### Work request
Retype the whole listing below exactly, keeping every picture out of it.

### Input data
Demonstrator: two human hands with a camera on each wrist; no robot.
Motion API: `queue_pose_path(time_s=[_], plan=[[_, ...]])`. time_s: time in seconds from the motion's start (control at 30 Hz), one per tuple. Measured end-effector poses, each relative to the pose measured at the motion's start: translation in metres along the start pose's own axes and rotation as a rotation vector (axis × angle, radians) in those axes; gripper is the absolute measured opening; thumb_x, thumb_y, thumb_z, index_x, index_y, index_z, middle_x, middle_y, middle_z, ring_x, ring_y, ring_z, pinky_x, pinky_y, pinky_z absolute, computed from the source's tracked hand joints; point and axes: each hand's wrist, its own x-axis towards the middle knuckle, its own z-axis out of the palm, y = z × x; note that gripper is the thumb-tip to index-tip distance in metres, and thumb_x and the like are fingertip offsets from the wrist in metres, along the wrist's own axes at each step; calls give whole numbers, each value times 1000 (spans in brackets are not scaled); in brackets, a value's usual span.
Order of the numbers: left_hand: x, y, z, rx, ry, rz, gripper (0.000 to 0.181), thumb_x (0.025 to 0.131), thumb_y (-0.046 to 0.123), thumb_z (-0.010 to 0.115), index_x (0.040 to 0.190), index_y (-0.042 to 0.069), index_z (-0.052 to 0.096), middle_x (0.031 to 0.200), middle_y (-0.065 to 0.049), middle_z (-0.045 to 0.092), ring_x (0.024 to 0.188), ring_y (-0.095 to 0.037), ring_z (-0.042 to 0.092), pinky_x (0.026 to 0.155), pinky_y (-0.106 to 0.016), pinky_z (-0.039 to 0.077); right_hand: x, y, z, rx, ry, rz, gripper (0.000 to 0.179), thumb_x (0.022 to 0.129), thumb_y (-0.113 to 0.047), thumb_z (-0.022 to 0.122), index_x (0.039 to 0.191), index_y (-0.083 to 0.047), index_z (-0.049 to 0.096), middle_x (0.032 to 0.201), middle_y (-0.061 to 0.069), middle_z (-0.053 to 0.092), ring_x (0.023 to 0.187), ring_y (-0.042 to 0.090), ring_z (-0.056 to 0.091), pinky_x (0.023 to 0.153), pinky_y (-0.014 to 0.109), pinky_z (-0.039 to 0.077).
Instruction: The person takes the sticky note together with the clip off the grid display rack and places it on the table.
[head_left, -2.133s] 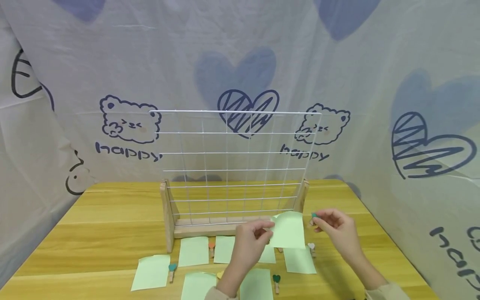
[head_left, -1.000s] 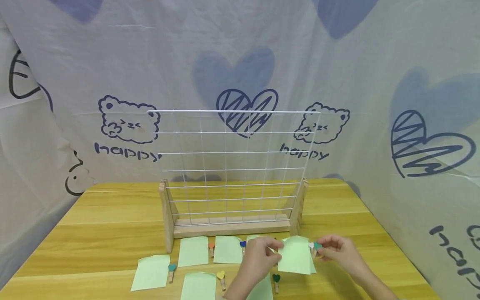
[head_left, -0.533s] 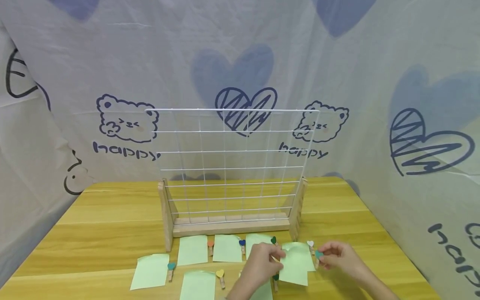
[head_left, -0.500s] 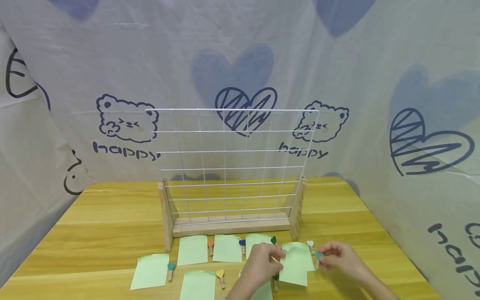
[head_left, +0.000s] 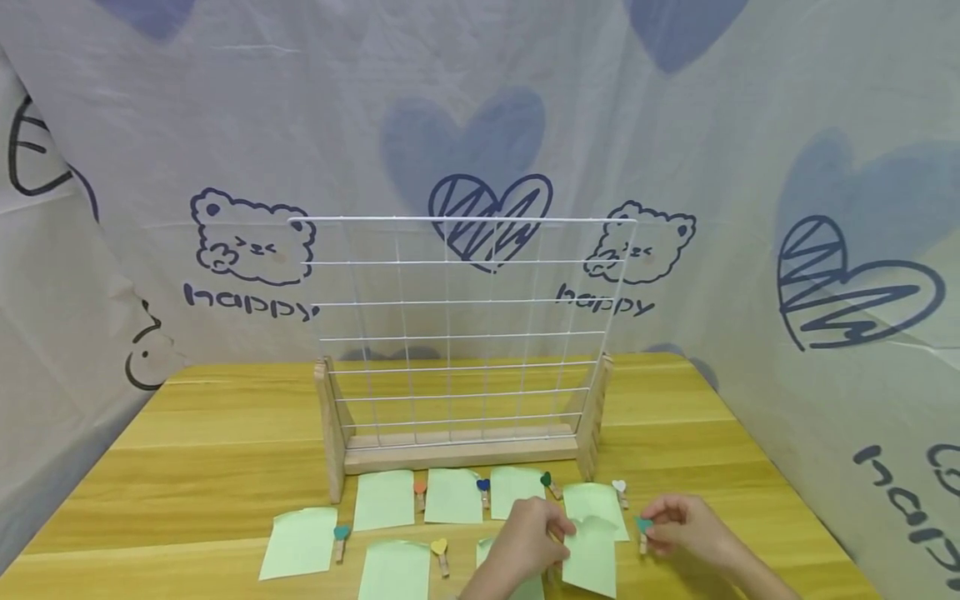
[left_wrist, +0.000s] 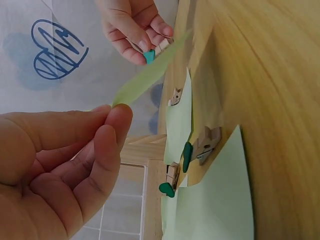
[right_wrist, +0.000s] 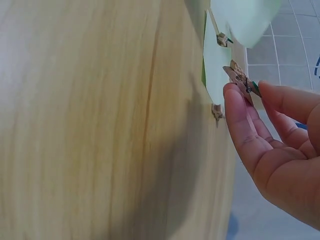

### Response
Demonstrator: two human hands with a camera on each wrist; no robot.
Motion API: `queue_pose_path(time_s=[_], plan=[[_, ...]])`. time_s: time in seconds from the motion's start (control at 30 Hz), one per tuple. Measured end-effector poses, each relative to the pose measured at the motion's start: translation in metres along the start pose's own axes and rotation as a rotation vector (axis × angle, radians) in those axes; gripper is the absolute measured opening; thumb_x, thumb_y, thumb_z, index_x, index_y, index_z, middle_x, middle_y, middle_z, ring_x, ring_y, ring_z, pinky_x, pinky_y, pinky_z absolute, computed from the source's tracked hand joints; point and axes: each hand's wrist, its own x-axis towards the middle knuckle, its own z-axis out of the palm, y = z × x; note that gripper is the thumb-tip to index-tip distance in metres, and thumb_x and the like are fingertip offsets from the wrist in metres, along the wrist's own axes at each step; calls give whole numbers, each value times 1000 (spans in brackets are not scaled); in brackets, a value's usual span.
Order of the numbers: left_hand: x, y, z, rx, ry, rz, gripper (0.000 to 0.181), thumb_x (0.025 to 0.131), thumb_y (-0.046 to 0.123), thumb_z (-0.010 to 0.115), index_x (0.040 to 0.190), index_y (-0.042 to 0.069), index_z (-0.052 to 0.096), middle_x (0.031 to 0.200), middle_y (-0.065 to 0.049), middle_z (-0.045 to 0.092), ring_x (0.024 to 0.188), ring_y (-0.095 to 0.037), ring_z (-0.042 to 0.092), pinky_x (0.026 to 0.155), pinky_y (-0.106 to 0.016), pinky_z (-0.039 to 0.077); right_hand: x, y, z, rx, ry, rz, gripper (0.000 to 0.179), thumb_x (0.022 to 0.129), thumb_y (-0.113 to 0.047), thumb_z (-0.022 to 0.122), index_x (0.039 to 0.191), index_y (-0.083 to 0.047), index_z (-0.049 to 0.096), middle_x (0.032 to 0.201), middle_y (-0.061 to 0.069), middle_z (-0.053 to 0.092), ring_x (0.023 to 0.187), ring_y (-0.042 to 0.090), ring_z (-0.056 to 0.091), pinky_x (0.023 to 0.153), pinky_y (-0.014 to 0.109), pinky_z (-0.039 to 0.077).
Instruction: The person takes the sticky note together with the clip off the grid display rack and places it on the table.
[head_left, -2.133s] 
[head_left, -1.000s] 
[head_left, -0.533s] 
[head_left, -0.500s] 
[head_left, +0.000s] 
[left_wrist, +0.000s] 
[right_wrist, +0.000s] 

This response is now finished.